Initially, you cannot assume f is differentiable, or even continuous! In fact, you can *prove* these results using the functional equation plus the existence of a derivative at x = 0. However, you don't need all that to just answer the original question.

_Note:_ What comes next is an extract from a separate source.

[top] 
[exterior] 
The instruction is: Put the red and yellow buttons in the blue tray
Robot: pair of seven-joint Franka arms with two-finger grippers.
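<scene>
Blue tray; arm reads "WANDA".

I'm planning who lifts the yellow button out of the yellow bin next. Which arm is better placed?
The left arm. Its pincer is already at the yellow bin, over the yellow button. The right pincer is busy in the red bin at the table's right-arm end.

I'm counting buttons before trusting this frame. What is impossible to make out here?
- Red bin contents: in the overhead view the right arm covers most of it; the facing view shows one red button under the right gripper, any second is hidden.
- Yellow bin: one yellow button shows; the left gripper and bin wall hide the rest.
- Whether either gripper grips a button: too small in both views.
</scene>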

Hint: the functional equation says that the points (x1,f(x1)), (m,f(m)) and (x2,f(x2)) all lie on a straight line in xy space (where m = (x1+x2)/2 is the mid-point of the interval [x1,x2]). Apply this result several times to conclude that $f(r x_1 + (1-r) x_2) = r f(x_1) + (1-r) f(x_2)$ for any $r$ in dyadic rational form, that is, for $r = k/2^n$, $k = 0, \pm 1, \pm 2, \ldots$ and $n \geq 0$ is an integer. Apply this to, eg., $x_1 = 0, x_2 = 1$ and you are almost done. Can you see where the existence of $f '(0)$ comes in, and how its value can be used?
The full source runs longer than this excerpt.